Od Rosallie-CD Savanny

wtorek, 14 października 2014
Zaparzałyśmy przed skunksem, aż w końcu wpadłyśmy do szkoły. Wyglebałyśmy się przed nauczycielem. Nagle za na, i wszedła ta głupia zmora-skumks. Tym razem postanowił nas potraktować nas tym jego olejem z tyłka czy coś. Niestety zamiast w nas trafił prosto w twarz nauczyciela. Nawet się na nas nie spojrzał, bo zaraz wyszedł. Nauczyciel (kiedy na niego spojrzałam to był to chyba Ben Seiner) uciekł, by się umyć.
-W koncu się umyje-uznała Savanna.
Zaczęłyśmy się śmiać. Nawet nie mogłyśmy wstać z podłogi.

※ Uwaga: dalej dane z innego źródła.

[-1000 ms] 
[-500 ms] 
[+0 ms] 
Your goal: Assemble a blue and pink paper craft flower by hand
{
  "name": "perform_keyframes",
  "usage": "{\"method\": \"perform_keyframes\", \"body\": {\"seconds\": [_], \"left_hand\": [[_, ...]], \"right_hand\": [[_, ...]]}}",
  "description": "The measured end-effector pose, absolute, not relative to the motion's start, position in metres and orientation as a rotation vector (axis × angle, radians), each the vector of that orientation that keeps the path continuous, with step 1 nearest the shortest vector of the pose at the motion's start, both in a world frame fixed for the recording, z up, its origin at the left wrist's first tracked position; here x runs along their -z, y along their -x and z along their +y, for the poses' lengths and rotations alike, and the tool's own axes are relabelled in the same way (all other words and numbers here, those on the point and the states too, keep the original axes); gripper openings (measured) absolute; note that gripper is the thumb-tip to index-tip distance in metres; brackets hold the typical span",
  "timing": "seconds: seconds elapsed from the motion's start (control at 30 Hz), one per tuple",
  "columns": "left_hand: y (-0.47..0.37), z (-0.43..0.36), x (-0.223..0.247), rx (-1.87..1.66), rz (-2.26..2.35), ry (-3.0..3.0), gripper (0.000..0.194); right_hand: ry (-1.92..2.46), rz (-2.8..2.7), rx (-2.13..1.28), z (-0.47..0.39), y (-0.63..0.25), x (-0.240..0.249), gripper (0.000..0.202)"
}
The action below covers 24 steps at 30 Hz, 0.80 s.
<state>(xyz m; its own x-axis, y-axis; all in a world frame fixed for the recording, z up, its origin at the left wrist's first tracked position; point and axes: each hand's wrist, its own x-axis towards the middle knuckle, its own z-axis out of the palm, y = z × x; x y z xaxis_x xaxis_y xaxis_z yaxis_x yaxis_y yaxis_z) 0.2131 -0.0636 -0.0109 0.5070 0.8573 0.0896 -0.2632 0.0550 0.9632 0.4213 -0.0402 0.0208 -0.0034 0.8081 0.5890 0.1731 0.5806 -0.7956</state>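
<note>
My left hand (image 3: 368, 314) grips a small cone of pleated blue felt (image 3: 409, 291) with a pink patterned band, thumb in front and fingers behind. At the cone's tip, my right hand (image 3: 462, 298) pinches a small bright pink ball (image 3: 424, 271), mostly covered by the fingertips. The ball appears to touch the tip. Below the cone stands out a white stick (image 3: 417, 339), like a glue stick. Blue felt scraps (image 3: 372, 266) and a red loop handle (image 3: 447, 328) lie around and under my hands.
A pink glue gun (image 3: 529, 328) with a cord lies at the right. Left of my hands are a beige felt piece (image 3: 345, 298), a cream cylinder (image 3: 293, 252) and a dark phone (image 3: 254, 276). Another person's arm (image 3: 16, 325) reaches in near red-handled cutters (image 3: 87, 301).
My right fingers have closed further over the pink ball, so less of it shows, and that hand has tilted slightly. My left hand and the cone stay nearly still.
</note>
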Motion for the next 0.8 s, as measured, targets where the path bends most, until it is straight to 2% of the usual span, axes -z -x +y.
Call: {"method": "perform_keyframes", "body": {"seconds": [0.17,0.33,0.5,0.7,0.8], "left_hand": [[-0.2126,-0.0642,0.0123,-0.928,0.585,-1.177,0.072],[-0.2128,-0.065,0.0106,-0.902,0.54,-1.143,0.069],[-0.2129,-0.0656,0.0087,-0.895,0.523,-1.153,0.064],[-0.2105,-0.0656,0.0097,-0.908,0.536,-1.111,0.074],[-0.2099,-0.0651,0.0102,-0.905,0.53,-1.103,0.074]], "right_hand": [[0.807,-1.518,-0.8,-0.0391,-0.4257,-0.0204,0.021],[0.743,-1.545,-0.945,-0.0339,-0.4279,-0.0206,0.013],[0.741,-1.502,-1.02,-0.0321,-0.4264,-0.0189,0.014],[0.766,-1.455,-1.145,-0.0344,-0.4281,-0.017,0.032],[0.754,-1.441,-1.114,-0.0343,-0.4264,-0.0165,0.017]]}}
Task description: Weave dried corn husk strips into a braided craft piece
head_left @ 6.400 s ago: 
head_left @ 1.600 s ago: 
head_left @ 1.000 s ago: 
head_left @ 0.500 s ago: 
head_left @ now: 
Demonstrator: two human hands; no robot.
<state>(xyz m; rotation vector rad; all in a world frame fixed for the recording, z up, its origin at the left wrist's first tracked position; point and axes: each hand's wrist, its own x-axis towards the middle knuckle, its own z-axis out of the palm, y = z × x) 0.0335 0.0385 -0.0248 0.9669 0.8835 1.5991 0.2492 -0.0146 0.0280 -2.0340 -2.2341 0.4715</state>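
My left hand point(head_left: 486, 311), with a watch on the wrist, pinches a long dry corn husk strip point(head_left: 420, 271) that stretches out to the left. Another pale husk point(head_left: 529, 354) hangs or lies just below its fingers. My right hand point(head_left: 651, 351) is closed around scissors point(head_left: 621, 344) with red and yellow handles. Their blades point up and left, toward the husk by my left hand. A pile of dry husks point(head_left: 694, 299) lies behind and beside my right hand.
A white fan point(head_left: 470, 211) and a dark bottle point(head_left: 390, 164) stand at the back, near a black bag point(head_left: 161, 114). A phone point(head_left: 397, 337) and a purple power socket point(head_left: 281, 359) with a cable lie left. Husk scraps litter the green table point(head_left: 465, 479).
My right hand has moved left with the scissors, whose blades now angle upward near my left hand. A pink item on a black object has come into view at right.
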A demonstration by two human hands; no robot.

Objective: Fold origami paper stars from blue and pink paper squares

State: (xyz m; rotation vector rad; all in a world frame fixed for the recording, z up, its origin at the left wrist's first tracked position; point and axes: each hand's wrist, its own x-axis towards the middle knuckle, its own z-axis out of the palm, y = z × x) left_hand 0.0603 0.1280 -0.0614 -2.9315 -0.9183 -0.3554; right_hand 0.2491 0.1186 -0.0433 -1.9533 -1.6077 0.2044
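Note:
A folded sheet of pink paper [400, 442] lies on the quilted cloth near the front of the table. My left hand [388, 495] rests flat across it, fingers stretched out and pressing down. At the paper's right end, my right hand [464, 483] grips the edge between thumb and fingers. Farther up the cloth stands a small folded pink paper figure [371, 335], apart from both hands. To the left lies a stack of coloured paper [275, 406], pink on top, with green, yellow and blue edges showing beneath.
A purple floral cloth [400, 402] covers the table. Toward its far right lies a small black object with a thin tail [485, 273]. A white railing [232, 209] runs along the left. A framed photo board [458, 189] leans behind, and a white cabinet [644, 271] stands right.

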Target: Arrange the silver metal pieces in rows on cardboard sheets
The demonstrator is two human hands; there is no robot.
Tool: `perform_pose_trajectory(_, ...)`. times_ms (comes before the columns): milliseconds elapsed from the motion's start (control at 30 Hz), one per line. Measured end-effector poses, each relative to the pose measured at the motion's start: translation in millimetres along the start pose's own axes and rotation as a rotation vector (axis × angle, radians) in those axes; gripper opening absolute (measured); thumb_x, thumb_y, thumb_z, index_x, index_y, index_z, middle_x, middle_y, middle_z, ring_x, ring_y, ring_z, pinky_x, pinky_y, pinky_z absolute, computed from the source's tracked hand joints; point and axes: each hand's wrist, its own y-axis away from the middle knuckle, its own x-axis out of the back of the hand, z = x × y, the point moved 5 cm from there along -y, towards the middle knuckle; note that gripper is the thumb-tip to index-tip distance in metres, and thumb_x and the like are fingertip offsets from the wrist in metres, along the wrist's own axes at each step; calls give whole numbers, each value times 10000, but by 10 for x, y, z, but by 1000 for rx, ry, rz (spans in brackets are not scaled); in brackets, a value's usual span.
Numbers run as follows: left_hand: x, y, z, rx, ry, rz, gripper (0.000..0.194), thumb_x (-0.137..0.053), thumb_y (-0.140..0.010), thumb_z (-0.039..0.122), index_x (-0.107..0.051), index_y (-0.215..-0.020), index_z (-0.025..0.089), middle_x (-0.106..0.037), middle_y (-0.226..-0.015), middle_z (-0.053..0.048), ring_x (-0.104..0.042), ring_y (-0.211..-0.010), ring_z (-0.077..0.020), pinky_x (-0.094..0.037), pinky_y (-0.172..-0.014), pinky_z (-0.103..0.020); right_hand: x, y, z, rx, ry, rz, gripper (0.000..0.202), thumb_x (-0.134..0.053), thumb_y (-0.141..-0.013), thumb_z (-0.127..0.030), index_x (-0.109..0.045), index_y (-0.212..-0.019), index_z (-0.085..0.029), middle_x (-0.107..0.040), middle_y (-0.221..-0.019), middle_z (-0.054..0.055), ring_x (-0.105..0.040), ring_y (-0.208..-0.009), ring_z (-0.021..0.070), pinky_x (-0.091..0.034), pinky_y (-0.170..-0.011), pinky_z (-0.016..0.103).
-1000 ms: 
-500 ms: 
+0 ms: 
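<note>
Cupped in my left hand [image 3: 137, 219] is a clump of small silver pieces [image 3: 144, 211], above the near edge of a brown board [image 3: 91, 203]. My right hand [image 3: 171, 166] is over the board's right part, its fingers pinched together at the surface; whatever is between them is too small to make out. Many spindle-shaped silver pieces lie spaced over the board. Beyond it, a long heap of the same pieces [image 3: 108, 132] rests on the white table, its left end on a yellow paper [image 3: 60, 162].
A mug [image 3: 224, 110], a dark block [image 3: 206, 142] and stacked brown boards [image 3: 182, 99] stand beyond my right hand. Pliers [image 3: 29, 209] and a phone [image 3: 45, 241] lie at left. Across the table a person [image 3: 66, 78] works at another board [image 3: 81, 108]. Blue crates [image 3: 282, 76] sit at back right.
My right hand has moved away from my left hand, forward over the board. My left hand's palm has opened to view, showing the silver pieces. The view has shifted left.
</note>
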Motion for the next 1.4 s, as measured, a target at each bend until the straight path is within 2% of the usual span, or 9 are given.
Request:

Przechodzący uczniowie patrzyli na nas, jsk na wariatki.. No co tu dużo mówić...Jesteśmy wariatkami. Pozytywnymi.
-Chyba mam pomysł-powiedziałam nagle.
-Coś głupiego?-pyta Sav.
-Bardzo.
-Więc słucham.
-Co ty na to, jakbyśmy przebrały się za skunksa i wparowały do jego pokoju z eliksirem, który śmierdzi równie bardzo co to zwierze?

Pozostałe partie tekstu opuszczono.